Dr. Rafat Ansari, senior scientist at NASA Glenn Research Center in Cleveland, Ohio, has spearheaded a citizen science campaign along with general aviation pilot Terry Schubert, to involve public volunteers to monitor water quality along Lake Erie’s coastline and interior waterways. In this case, they are engaging private pilots to collaborate with researchers to collect scientific data.
“The goal is to help develop an early warning system to alert communities about algal blooms in their coastal neighborhoods,” says Ansari.
By seeking out general aviation pilots, academic researchers are exploring an innovative and low-cost approach to use citizen scientists to study and monitor harmful algal blooms and related water quality issues, NASA officials noted.
With GPS-enabled cameras mounted on the underside of a small aircraft’s wings, pilots fly along the coastline of Lake Erie while the camera continually snaps infrared and color images every five seconds from Cleveland, Ohio, to Monroe, Michigan.

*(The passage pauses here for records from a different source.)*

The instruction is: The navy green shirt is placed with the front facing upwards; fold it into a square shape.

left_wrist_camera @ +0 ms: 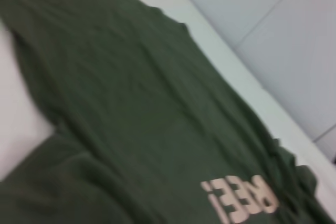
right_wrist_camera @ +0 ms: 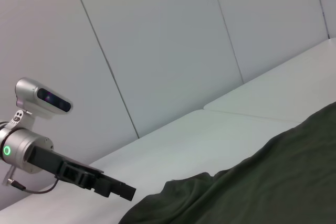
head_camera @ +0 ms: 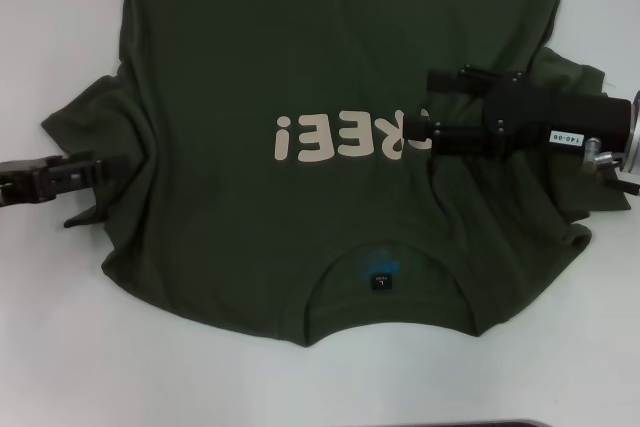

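Left gripper (head_camera: 118, 165) pinching shirt (head_camera: 300, 67) sleeve, right gripper (head_camera: 428, 107) spread above chest

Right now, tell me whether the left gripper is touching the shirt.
Touching. In the head view the left gripper has its fingertips on the bunched left sleeve of the navy green shirt.

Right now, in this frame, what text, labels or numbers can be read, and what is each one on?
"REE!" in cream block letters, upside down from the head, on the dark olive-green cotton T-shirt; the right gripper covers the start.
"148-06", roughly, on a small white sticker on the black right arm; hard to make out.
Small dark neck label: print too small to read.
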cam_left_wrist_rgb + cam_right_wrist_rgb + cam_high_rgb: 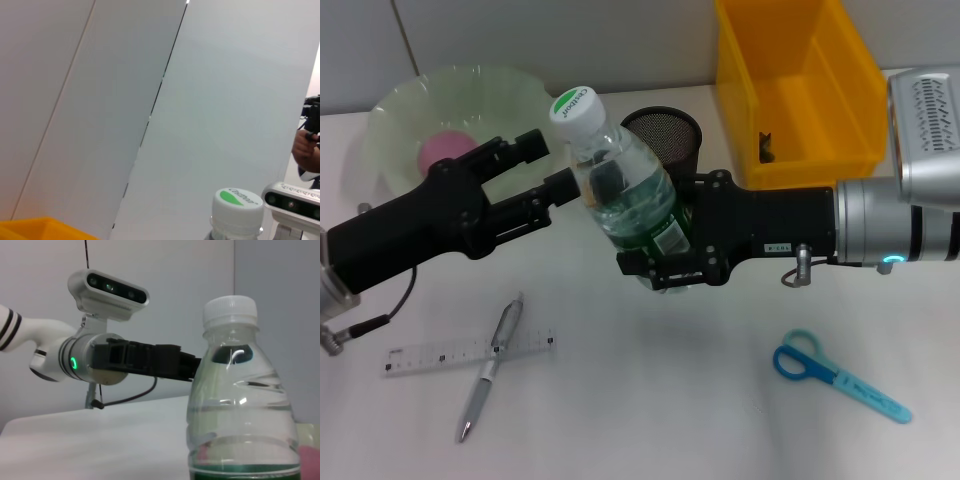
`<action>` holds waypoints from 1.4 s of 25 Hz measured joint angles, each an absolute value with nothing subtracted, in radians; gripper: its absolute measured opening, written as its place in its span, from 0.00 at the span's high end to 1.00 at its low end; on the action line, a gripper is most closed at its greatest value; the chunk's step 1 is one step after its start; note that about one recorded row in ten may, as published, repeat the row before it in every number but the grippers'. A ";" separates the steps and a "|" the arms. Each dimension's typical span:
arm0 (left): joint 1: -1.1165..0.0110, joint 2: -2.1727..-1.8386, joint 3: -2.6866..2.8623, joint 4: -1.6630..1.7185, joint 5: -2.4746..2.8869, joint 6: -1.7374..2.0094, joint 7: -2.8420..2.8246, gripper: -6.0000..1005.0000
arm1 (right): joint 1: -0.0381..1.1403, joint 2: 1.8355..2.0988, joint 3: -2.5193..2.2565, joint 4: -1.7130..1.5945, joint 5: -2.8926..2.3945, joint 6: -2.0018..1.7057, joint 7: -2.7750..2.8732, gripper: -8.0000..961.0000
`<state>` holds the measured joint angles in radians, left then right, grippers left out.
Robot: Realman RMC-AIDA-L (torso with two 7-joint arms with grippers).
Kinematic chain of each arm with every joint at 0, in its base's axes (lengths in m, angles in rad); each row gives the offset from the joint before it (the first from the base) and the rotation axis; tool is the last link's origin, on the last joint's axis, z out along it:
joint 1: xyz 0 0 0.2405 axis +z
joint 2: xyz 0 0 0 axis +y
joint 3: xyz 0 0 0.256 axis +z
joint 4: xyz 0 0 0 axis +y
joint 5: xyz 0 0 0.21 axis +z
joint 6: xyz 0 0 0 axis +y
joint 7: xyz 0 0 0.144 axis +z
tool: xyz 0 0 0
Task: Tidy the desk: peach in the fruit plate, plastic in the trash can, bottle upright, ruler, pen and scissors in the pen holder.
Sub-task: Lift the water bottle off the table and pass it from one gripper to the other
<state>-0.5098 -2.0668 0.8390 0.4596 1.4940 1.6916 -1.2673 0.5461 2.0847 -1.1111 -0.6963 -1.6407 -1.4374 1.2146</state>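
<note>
Head view downward over the desk; both wrist views level, close on the shared bottle [625, 185].

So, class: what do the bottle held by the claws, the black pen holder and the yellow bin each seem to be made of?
The clear water bottle looks like thin glossy plastic: see-through ribbed walls with highlights. The black round pen holder appears to be metal mesh, with a fine grid in its wall. The yellow rectangular bin seems moulded, smooth, opaque plastic.
</note>
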 joint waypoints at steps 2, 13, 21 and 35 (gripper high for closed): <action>-0.520 -2.069 0.837 0.443 1.487 1.697 -1.256 0.32 | 0.550 2.085 -1.116 -0.680 -1.624 -1.438 1.202 0.20; -0.528 -2.071 0.843 0.416 1.422 1.728 -1.240 0.32 | 0.570 2.086 -1.145 -0.624 -1.580 -1.437 1.168 0.20; -0.533 -2.071 0.844 0.397 1.414 1.740 -1.225 0.33 | 0.575 2.086 -1.156 -0.610 -1.570 -1.438 1.164 0.20; -0.547 -2.073 0.840 0.354 1.410 1.774 -1.175 0.33 | 0.581 2.088 -1.158 -0.598 -1.563 -1.441 1.163 0.20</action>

About 1,300 images are taken during every flight. These images will provide the data that could lead to predicting changes in water quality.
All data and images are uploaded to a website hosted by Cleveland State University that is available free of charge to the public, including students, teachers, researchers, water quality managers and policy makers.
“If you live in a particular community, you can click on a set of images taken from your neighborhood and see if an algal bloom is near your drinking, fishing, or recreational waters,” says Ansari.
While NASA is committed to helping other agencies and universities monitor the health of Lake Erie through satellite and scientific flights equipped with hyperspectral imagery, Ansari and his team believe there is a place for citizen scientists to make a contribution.
“It typically takes three to four days to get data from satellites,” says Ansari. “But data from small aircraft is available within a couple of hours. Additionally, small aircraft flying at lower altitudes can image algal blooms not always visible from satellites or high flying aircraft.”
And while university or government-funded scientists typically monitor water quality at the mouth of major river systems, they do not have enough resources to track water quality through every river and stream in a watershed. This makes volunteer citizen scientists vitally important in the effort to monitor and maintain water quality standards across the nation.
All private pilots in this project are volunteers and responsible for the safe operation of their own aircraft. While they also must purchase their own camera equipment and fuel, pilots are free to choose their own flight paths and plans.
Ansari and Schubert, both private pilots, have received interest from about 100 volunteer pilots across the country.
Each year, Ansari hopes to have pilots monitor harmful algal blooms in the Great Lakes, smaller inland lakes and coastal waters across the U.S. Their work will contribute to the body of knowledge scientists need to tackle this environmental problem.